C’est ainsi que fut constitué l’impressionnant parcours d’exposition aujourd’hui visible. Il retrace toute l’histoire de la mobilité sur la capitale et s’appuie sur plusieurs milliers de documents. Un vrai paradis pour les fans d’histoire ou de mobilité urbaine. «Vous voyez cette photo ? Elle a été prise le dernier jour où le tramway circulait, le 5 septembre 1964. On peut y voir des milliers de personnes venues lui dire adieu», s’émerveille encore Romain Rech devant ces archives.

Il faut dire que le tramway, de retour dans la capitale depuis 2017, a fait partie du paysage luxembourgeois durant… 89 ans avant sa disparition en 1964. Une longue histoire d’amour qui débute d’ailleurs en 1875, avec un «tram» composé d’une calèche ouverte, attelée par deux chevaux, avec des bancs réversibles.
En effet, de 1875 à 1908, Luxembourg s’appuie sur un réseau de tramway à cheval, établi sur près de trois kilomètres, avant de laisser la place au réseau électrifié. Deux agents étaient présents à bord des voitures : un pour diriger les chevaux, un autre pour la vente de billets et les contrôles. Un engin toujours visible à l’heure actuelle dans le musée. Et en état de marche, qui plus est.

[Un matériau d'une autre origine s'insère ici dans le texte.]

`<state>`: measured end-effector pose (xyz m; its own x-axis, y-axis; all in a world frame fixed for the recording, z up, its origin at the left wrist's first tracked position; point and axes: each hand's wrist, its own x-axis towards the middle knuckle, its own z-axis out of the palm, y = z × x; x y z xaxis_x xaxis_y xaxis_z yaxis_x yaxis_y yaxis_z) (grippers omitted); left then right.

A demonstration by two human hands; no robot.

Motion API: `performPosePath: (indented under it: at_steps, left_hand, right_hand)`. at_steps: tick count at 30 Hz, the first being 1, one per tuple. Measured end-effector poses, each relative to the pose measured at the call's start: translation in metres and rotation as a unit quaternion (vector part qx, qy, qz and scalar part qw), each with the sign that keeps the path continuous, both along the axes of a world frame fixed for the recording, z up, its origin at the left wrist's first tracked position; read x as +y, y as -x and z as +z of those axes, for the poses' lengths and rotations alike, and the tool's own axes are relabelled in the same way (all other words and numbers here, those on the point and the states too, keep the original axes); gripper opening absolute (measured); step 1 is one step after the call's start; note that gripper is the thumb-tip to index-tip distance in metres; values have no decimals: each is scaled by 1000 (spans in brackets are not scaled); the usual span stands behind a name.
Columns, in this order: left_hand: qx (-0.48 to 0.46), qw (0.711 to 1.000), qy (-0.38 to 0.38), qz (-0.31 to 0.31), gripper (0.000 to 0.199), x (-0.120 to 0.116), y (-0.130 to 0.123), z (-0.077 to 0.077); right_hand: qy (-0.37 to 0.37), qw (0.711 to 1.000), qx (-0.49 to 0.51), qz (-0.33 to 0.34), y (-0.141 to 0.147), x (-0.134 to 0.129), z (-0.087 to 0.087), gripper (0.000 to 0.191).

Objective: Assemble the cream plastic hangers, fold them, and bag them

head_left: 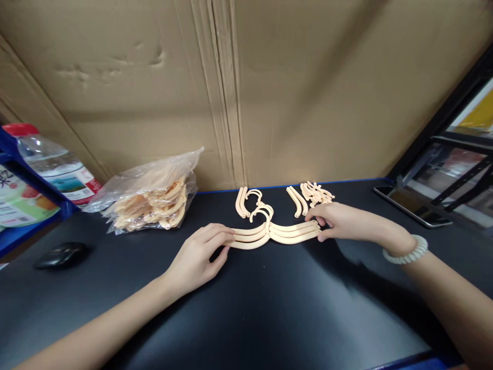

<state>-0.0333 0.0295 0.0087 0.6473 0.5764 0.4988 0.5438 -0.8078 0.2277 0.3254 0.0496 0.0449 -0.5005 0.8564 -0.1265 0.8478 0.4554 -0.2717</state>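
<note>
Three cream plastic hangers (291,235) lie lined up side by side on the black table, their hooks pointing away from me. My left hand (202,253) has its fingers closed on the left ends of these hangers. At their right ends, the fingers and thumb of my right hand (330,221) are closed round the tips. Just behind the hangers are loose curved arm pieces (242,202) and a loose hook (254,193). Farther right lie two more arm pieces (297,200) beside a heap of small cream parts (316,193).
A clear plastic bag (150,203) of cream parts sits at the back left, near a large red-capped bottle (57,164). A black mouse (61,255) lies at the left, a phone (411,206) at the right. A cardboard wall (308,92) closes off the back.
</note>
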Motion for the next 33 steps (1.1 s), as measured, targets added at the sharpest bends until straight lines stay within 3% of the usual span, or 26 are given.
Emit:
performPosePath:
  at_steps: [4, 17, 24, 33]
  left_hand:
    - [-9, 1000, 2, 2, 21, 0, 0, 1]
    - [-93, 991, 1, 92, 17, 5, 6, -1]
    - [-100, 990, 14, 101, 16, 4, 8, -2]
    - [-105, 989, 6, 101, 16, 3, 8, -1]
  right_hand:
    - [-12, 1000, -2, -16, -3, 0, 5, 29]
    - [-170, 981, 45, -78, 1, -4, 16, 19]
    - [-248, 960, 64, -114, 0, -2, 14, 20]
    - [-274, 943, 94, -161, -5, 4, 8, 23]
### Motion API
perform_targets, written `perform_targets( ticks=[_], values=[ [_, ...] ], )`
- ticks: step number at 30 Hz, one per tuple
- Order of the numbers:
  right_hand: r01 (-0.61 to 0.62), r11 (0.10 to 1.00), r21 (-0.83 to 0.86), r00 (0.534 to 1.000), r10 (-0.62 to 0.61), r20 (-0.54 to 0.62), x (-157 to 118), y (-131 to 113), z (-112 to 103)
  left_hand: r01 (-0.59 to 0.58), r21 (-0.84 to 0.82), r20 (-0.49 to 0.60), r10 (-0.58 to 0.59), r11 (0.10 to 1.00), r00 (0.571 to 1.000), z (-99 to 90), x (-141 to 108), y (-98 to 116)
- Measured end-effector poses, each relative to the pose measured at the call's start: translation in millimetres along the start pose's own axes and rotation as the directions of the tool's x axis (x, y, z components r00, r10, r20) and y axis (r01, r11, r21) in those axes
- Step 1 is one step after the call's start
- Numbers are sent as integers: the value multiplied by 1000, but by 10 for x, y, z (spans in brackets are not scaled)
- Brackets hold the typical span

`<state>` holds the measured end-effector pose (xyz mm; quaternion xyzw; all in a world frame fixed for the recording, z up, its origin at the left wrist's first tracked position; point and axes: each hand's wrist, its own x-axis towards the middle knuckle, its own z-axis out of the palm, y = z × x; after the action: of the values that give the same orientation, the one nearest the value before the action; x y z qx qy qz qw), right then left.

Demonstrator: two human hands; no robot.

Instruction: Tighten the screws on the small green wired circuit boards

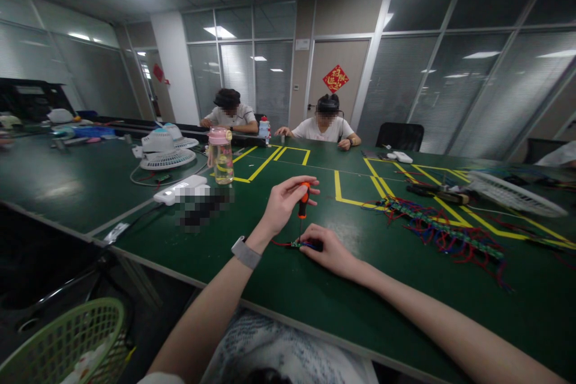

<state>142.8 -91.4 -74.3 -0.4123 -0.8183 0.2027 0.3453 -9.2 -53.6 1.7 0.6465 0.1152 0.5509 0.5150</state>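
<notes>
My left hand (284,204) is closed round the orange and black handle of a screwdriver (303,207), which stands upright. The screwdriver's thin shaft points down at a small green circuit board (295,245) on the table, from which a red wire runs left. My right hand (330,250) rests on the table, its thumb and fingertips pinching the right end of this board, where dark blue wires show. Whether the screwdriver's tip sits in a screw is too small to tell.
A long row of green circuit boards (443,228) with red and blue wires lies right on the green table (270,294). Left stand a pink-lidded bottle (220,156), a white power strip (180,189) and a fan part (164,153). Two people sit opposite. A green basket (67,336) is below left.
</notes>
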Motion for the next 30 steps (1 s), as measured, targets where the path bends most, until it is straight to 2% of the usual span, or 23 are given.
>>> perform_targets(
  ticks=[4, 10, 12, 17, 21, 26, 30],
  values=[
    [-2, 1000, 7, 1000, 2, 0, -1, 0, 0, 7, 28, -15, -6, 1000, 1000, 11, -9, 11],
    [-1, 1000, 7, 1000, 0, 5, -8, -8, -8, -105, 235, -27, 115, 966, 993, -33, 6, 21],
    [6, 1000, 6, 1000, -6, 4, -8, -4, -8, -113, 191, -21, 120, 975, 993, -42, 9, 12],
    [-2, 1000, -1, 1000, 3, 4, -3, -4, -7, 3, -5, 24, -3, 1000, 1000, -17, -3, 0],
    [-2, 1000, -2, 1000, 2, 10, 2, -16, -12, 5, 52, -17, -4, 999, 1000, -4, -13, 11],
    [-6, 1000, -3, 1000, 6, 15, -1, -24, -15, -89, 225, -48, 102, 970, 994, -29, -1, 21],
    [-6, 1000, -5, 1000, 6, 12, -4, -15, -12, -121, 220, -32, 131, 968, 991, -52, 7, 3]
  ],
)
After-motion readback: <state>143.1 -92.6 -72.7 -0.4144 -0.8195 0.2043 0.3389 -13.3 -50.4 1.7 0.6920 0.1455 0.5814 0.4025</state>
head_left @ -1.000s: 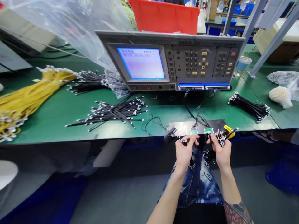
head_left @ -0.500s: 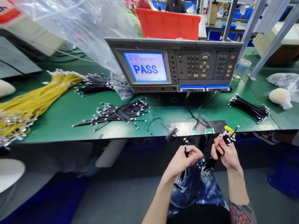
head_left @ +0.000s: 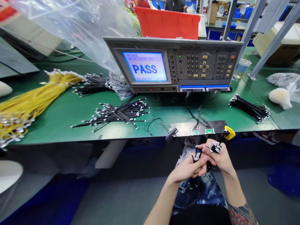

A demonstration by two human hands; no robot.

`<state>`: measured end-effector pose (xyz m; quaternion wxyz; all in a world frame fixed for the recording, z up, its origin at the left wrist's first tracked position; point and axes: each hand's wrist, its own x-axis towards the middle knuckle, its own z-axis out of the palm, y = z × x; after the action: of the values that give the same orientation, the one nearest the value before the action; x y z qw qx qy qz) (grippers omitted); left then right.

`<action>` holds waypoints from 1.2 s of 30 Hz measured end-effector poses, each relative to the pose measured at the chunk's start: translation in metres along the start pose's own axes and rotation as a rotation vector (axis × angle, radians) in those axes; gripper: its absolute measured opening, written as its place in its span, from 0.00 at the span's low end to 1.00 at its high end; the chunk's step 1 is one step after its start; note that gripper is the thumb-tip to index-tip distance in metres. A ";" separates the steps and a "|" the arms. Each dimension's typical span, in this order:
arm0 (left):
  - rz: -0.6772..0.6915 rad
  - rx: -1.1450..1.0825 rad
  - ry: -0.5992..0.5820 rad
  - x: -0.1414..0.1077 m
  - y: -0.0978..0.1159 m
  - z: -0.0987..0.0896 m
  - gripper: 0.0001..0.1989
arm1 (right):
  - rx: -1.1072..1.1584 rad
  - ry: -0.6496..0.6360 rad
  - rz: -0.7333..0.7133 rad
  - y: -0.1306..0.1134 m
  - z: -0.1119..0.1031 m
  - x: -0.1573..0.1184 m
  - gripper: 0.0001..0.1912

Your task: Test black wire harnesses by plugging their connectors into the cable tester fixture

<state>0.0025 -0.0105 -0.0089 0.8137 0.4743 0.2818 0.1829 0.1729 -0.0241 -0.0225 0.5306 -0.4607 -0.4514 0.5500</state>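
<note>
A green table (head_left: 58, 126) runs right across the frame. On it, at upper centre, sits a big grey tester (head_left: 173, 65), slightly tilted to my eye, its screen (head_left: 144, 68) reading PASS. A clear bag (head_left: 89, 34) sprawls over the upper left, and below it a thick sheaf of yellow cables (head_left: 39, 93) reaches the left edge. The red bin (head_left: 167, 23) shows above the tester, at the top. Left of centre lies a loose pile of black cables (head_left: 117, 114); a neater bundle (head_left: 248, 107) lies at the right.

The person's two hands meet at lower right of centre, just off the table's near edge, fingers overlapping. The right hand (head_left: 219, 157) is curled around a bunch of black leads (head_left: 216, 147), white ends up. The left hand (head_left: 188, 167) is closed too, gripping a few thin leads (head_left: 196, 157), its fingertips against the right hand.

Above them a plate (head_left: 182, 129) lies along the edge, a yellow clamp (head_left: 230, 133) at its right end, a dark clamp (head_left: 172, 133) at its left. Smallest are two green boards (head_left: 209, 131) on the plate, wired towards the tester.
</note>
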 end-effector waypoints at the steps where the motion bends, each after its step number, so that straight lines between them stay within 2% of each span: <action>1: 0.001 -0.001 0.030 -0.001 0.000 -0.001 0.33 | 0.023 0.061 -0.028 0.001 -0.001 0.001 0.16; 4: 0.026 -0.009 0.153 -0.002 0.001 -0.005 0.34 | 0.187 0.266 -0.116 0.000 -0.002 0.007 0.18; 7: 0.105 -0.021 0.301 -0.003 0.003 -0.009 0.32 | 0.347 0.392 -0.154 -0.002 -0.004 0.011 0.18; 10: 0.213 -0.065 0.483 -0.004 0.003 -0.014 0.27 | 0.366 0.456 -0.148 0.001 -0.007 0.015 0.20; 13: 0.297 -0.181 0.608 -0.005 0.003 -0.018 0.24 | 0.264 0.433 -0.104 0.011 -0.010 0.018 0.20; 17: 0.292 -0.326 0.558 -0.004 0.002 -0.021 0.26 | 0.093 0.377 -0.078 0.027 -0.012 0.021 0.19; 20: 0.263 -0.348 0.499 0.000 0.003 -0.018 0.26 | -0.022 0.398 -0.092 0.032 -0.010 0.023 0.19; 23: 0.240 -0.315 0.491 0.006 0.005 -0.012 0.26 | -0.095 0.455 -0.120 0.031 -0.007 0.024 0.19; 26: 0.245 -0.270 0.508 0.010 0.006 -0.007 0.28 | -0.089 0.498 -0.130 0.026 -0.003 0.024 0.21; 29: 0.250 -0.235 0.523 0.012 0.006 -0.005 0.29 | -0.032 0.487 -0.089 0.021 0.000 0.024 0.22; 36: 0.292 -0.122 0.628 0.023 0.009 -0.004 0.22 | 0.059 0.570 -0.090 0.020 0.009 0.026 0.22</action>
<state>0.0173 0.0089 -0.0092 0.6794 0.3807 0.4362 0.4508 0.1601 0.0015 -0.0416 0.6730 -0.5606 -0.2881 0.3872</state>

«Tout fonctionne encore, mais nous ne bougeons le matériel que pour des évènements spéciaux ou nos portes ouvertes», raconte l’ancien responsable. Difficile en effet de circuler aisément avec ces véhicules d’époque : le hangar rue de Bouillon est plein à craquer. «Nous avons ici cinq trams et deux autobus, sans compter la voiture Ford destinée à l’entretien des caténaires. C’est tout ce qu’il reste comme vestiges de l’époque. Nous n’avons plus de places pour accueillir d’autres équipements», souligne Romain Rech.
Relier les époques
Çà et là, les périodes se mêlent et se démêlent… Tramway de 1931, entièrement fait de bois (lire l’encadré ci-dessous), autobus des années 50 avec chauffeurs et receveurs, Benz Velo construit en 1893… Toute l’histoire de la mobilité luxembourgeoise, jusque dans les années 2000, se retrouve dans ce musée. Les passionnés de mécanique peuvent également découvrir le fonctionnement d’un engrenage et d’un moteur en mouvement, ou s’intéresser aux spécifications techniques des appareils exposés grâce à une multitude de plans explicatifs. Une véritable fenêtre sur le passé.

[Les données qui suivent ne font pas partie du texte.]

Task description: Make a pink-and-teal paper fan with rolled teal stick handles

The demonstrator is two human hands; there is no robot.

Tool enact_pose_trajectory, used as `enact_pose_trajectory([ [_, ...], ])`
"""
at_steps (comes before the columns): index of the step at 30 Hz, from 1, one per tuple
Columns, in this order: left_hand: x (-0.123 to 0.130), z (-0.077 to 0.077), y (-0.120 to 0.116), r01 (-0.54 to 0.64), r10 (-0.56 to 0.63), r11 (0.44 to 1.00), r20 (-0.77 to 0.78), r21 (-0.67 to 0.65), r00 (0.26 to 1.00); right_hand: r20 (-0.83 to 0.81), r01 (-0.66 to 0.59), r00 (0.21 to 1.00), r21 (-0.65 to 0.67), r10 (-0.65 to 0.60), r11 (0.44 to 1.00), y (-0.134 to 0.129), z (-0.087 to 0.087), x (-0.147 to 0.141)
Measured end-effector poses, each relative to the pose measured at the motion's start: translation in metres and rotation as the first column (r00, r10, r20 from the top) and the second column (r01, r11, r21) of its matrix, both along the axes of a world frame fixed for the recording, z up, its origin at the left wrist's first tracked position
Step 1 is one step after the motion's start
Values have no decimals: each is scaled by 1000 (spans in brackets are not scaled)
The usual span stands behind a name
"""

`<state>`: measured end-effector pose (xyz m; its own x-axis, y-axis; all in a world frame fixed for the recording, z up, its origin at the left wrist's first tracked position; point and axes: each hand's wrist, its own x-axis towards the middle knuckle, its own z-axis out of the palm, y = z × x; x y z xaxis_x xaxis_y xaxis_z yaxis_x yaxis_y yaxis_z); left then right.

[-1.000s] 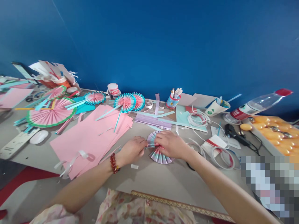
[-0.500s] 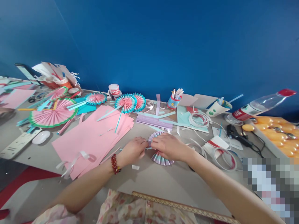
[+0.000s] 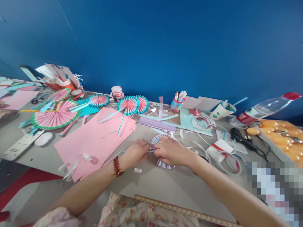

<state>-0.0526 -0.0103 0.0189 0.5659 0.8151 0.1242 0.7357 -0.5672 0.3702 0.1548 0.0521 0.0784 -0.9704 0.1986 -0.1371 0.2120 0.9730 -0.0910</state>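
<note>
A small pleated paper fan [image 3: 156, 139], pale purple with pink toward its middle, lies at the table's near middle. My right hand [image 3: 172, 151] covers its centre, with fingers bent and pressed onto the folds. Pleats show above and below that hand. My left hand [image 3: 137, 152], wearing a red bead bracelet, is closed around a thin light-blue stick [image 3: 151, 151] that runs toward the fan's centre. The stick's other end pokes out left of the hand. How the stick meets the fan is hidden under my right fingers.
Pink paper sheets [image 3: 94, 142] lie left, with finished pink-and-blue fans [image 3: 128, 105] behind. Purple folded strips [image 3: 156, 123] sit beyond my hands. Rightward are white tape coils [image 3: 202, 122], a black glue gun [image 3: 241, 138], a bottle [image 3: 262, 110]. Another person's hand [image 3: 6, 112] is far left.
My right hand has shifted slightly over the fan, and less of the fan's lower pleats shows now. My left hand keeps its hold on the stick. The whole view has moved a little.
</note>
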Motion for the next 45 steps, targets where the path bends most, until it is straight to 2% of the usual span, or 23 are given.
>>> enact_pose_trajectory([
  [6,0,1,1,1,-1,1000,-18,-3,1000,54,-23,998,-11,24,1000,-3,-1,-4],
  [14,1,3,1,-6,5,1000,-18,-5,1000,8,-28,1000,10,28,1000,-3,-2,-6],
  [18,1,2,0,-14,14,1000,-16,8,1000,-91,25,996,50,-20,998,0,-14,-7],
  [23,0,2,0,-22,22,1000,-12,8,1000,-110,88,991,74,-79,993,1,-24,-10],
  [32,0,7,-1,-35,35,999,-20,-10,999,-82,197,978,52,-192,979,-3,-25,-13],
  [45,0,6,-1,-46,47,999,11,-19,999,-103,232,969,51,-225,971,-2,-25,-11],
])
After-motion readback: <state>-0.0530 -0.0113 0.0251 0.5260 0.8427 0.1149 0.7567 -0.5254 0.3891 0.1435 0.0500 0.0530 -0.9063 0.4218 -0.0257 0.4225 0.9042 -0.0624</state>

«Je trouve ça incroyable de voir l’évolution, notamment de la capitale, à travers cette mobilité. On y voit la construction des ponts, des nouveaux quartiers. Les premières habitations rue de la Liberté par exemple. Ça nous permet vraiment de voir l’expansion de Luxembourg», insiste Romain Rech.
En moyenne, le musée du tramway attire chaque année entre 5 000 et 6 000 visiteurs. En quittant la rue du Bouillon, difficile de ne pas jeter un dernier regard aux rails figés dans le passé. Désormais, le tramway ne se contente plus de relier les quartiers : il relie aussi les époques. Et au musée du tram, c’est sûr, on embarque toujours… pour un aller simple vers la nostalgie.
Musée du tramway, ouvert tous les jeudis de 13 h 30 à 17 h 30 et les samedis, dimanches et jours fériés de 10 h à 18 h. Des visites guidées sont également possibles sur rendez-vous.
Notre coup de cœur
C’est la motrice 34 du tramway de 1931 qui a davantage attiré notre regard. Sa particularité? Elle n’a jamais quitté le Luxembourg, contrairement à d’autres motrices prêtées pendant quelques années à nos voisins belges. L’entièreté de l’habitacle est en bois et n’a nécessité que «quelques petites réparations». Une ficelle reliée à une cloche située à côté du conducteur permettait d’indiquer à quel arrêt s’arrêter. Cette ligne sortait du centre-ville de Luxembourg pour rejoindre les quartiers de Bonnevoie, Merl et Neudorf notamment. «Mais elle ne pourrait plus être utilisée aujourd’hui», explique Romain Rech. «L’écartement des rails n’est pas le même qu’à l’époque, ça ne fonctionnerait pas.» Dommage. Mais on peut toujours rêver, non?